» WHAT TO DO: Search the entries for the word "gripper" and pull out each line that has it.
=== Section Start ===
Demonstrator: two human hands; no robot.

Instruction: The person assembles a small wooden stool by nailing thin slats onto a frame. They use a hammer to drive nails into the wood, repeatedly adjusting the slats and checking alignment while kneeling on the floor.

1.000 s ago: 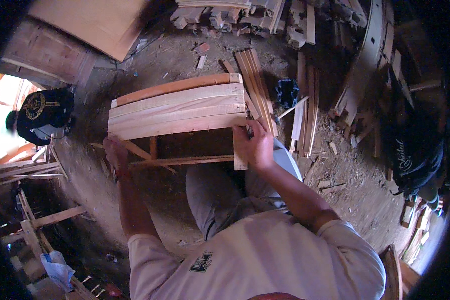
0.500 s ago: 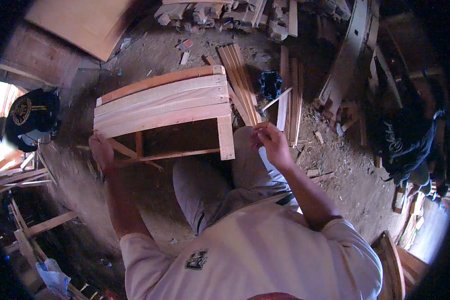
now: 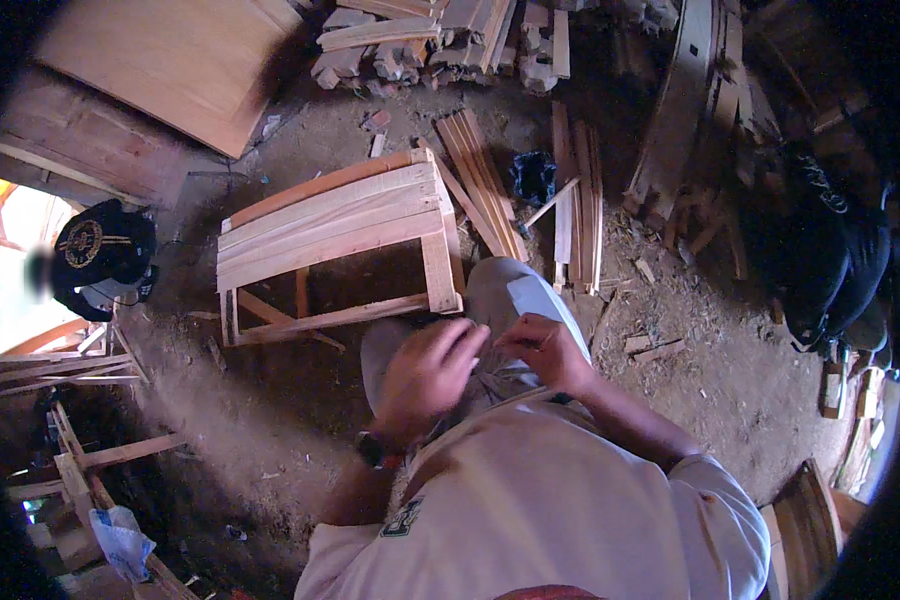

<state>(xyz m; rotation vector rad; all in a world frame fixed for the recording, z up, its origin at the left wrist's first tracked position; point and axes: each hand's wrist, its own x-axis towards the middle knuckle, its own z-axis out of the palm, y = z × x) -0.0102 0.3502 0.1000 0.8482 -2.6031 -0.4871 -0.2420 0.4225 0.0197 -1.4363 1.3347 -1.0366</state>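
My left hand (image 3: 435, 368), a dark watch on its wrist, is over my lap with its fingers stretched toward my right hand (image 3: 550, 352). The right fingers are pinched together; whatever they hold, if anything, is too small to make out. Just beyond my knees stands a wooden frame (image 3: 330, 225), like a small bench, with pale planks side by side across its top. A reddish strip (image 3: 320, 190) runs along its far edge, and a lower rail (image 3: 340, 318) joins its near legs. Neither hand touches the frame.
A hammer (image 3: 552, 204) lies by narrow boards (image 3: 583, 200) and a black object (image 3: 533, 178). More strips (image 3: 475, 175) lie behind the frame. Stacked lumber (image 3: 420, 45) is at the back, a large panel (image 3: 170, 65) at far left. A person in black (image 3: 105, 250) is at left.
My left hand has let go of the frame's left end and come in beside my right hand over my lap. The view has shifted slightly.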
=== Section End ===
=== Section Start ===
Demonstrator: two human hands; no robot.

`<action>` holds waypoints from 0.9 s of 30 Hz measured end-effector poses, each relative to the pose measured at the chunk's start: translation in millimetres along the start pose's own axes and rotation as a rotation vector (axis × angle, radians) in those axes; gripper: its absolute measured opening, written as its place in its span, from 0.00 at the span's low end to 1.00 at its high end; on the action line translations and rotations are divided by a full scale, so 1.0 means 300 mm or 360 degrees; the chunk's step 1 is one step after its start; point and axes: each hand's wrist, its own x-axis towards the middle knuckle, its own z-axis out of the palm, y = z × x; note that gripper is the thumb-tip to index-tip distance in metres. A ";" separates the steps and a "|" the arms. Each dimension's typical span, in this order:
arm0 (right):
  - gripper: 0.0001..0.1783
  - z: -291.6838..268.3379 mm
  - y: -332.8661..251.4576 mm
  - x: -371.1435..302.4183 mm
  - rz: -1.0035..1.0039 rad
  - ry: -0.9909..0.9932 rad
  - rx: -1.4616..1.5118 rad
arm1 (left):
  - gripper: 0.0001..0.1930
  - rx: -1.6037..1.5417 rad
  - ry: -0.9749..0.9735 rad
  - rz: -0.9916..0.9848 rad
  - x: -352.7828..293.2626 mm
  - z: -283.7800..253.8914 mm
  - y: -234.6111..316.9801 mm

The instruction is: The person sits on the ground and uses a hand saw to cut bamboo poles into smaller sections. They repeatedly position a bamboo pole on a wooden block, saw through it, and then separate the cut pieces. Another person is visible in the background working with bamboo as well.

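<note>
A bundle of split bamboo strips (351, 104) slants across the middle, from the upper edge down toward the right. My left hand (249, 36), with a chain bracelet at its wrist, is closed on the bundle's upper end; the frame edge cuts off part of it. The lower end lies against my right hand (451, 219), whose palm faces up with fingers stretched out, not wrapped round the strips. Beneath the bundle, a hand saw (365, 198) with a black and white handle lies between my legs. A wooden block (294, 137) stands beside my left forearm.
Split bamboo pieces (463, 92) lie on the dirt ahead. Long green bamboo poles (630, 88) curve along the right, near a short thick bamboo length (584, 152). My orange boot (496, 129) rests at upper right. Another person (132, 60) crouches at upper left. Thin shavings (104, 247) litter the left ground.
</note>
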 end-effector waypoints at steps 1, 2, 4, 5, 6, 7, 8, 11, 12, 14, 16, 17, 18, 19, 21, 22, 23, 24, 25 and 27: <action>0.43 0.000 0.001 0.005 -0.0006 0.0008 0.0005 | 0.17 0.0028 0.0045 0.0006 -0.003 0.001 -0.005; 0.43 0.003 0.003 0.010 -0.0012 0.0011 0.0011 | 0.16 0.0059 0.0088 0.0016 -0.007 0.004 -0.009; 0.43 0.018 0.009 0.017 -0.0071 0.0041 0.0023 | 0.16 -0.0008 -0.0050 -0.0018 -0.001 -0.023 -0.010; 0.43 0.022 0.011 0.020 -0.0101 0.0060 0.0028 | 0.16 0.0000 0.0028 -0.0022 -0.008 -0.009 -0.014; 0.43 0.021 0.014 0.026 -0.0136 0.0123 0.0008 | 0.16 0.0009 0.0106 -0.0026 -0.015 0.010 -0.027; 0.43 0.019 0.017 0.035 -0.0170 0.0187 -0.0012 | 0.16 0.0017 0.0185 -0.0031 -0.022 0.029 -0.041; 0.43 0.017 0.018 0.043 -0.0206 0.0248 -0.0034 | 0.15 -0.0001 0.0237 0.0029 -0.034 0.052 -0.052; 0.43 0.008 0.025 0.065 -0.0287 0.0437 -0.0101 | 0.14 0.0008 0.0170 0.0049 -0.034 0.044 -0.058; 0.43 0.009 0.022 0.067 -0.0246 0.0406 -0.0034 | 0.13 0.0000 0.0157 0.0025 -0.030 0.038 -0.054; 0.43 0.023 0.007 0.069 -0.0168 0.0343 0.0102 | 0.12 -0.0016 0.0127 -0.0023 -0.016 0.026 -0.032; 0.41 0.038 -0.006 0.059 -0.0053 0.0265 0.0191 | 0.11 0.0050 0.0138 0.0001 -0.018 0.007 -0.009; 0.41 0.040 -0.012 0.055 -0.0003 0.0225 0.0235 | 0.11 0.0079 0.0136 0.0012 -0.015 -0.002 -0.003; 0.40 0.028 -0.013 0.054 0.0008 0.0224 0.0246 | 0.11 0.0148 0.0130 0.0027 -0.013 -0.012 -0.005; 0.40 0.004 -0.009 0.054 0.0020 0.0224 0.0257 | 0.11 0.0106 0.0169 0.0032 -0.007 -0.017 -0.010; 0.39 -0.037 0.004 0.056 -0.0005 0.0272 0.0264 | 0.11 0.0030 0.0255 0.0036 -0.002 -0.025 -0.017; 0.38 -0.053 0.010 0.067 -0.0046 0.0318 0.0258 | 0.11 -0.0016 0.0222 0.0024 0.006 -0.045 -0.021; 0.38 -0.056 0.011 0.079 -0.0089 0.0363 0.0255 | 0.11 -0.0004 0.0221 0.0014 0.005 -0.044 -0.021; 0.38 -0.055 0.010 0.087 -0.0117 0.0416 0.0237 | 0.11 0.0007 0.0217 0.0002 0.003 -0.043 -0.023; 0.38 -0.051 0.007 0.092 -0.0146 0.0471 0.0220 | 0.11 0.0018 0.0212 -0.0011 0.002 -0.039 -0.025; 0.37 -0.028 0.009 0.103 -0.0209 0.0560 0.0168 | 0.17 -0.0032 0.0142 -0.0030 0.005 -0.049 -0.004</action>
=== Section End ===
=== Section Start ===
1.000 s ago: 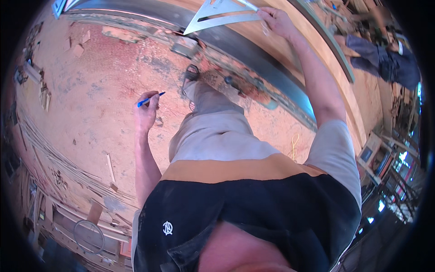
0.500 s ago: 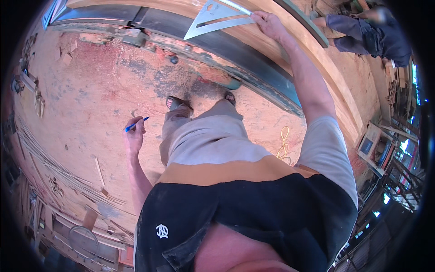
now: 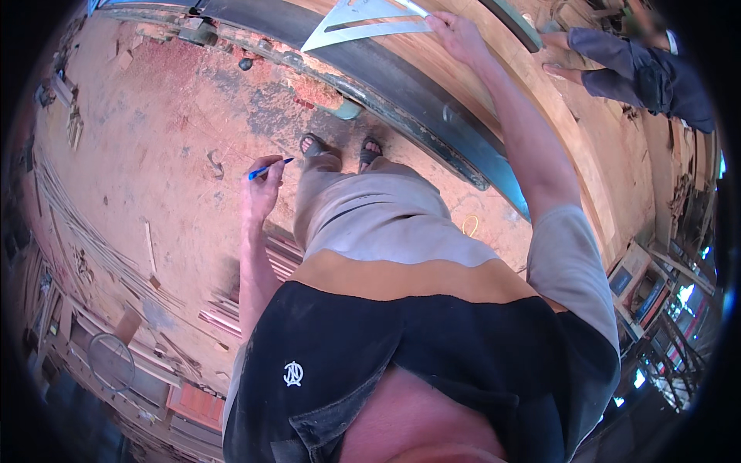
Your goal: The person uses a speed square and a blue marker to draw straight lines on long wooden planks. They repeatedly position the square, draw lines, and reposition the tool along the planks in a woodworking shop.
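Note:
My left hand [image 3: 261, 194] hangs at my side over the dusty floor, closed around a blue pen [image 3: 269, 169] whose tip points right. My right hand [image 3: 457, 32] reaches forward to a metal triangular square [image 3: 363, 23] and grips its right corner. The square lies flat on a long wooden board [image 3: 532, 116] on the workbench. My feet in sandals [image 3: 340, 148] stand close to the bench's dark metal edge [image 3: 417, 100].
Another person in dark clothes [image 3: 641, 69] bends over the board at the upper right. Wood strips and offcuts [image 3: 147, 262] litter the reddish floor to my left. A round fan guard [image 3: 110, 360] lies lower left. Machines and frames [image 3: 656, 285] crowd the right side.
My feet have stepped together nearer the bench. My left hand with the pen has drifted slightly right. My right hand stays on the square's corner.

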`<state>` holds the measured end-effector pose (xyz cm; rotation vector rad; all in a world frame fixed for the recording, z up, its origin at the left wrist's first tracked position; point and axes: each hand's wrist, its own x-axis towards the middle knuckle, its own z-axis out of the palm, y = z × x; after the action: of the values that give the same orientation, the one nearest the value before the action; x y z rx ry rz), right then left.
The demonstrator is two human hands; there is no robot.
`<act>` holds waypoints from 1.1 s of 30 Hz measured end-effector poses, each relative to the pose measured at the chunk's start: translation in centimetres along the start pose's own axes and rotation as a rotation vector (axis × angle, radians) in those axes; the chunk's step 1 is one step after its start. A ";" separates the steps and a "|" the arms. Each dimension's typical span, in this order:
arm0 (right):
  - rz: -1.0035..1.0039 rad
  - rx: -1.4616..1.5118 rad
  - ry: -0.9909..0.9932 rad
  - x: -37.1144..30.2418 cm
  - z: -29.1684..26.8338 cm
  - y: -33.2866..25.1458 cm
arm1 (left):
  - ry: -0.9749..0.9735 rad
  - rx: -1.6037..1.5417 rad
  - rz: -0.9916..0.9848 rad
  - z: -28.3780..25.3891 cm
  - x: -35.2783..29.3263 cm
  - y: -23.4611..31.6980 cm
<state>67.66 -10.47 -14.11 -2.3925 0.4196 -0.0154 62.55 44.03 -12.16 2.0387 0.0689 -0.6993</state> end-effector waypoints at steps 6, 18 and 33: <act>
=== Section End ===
» FINISHED EXERCISE:
`<action>` holds waypoints from 0.9 s of 30 Hz measured end-effector poses, each relative to the pose measured at the chunk's start: translation in millimetres along the start pose's own axes and rotation as a rotation vector (axis × angle, radians) in those axes; gripper: its absolute measured opening, written as its place in its span, from 0.00 at the span's low end to 1.00 at its high end; on the action line translations and rotations are divided by a full scale, so 1.0 means 300 mm or 360 degrees; the chunk's step 1 is one step after its start; point and axes: each hand's wrist, its own x-axis towards the middle knuckle, its own z-axis out of the palm, y = z × x; note that gripper is the thumb-tip to index-tip distance in metres. A ";" separates the steps and a "|" the arms. Each dimension's typical span, in this order:
  - gripper: 0.0001..0.1783
  - gripper: 0.0001..0.1930

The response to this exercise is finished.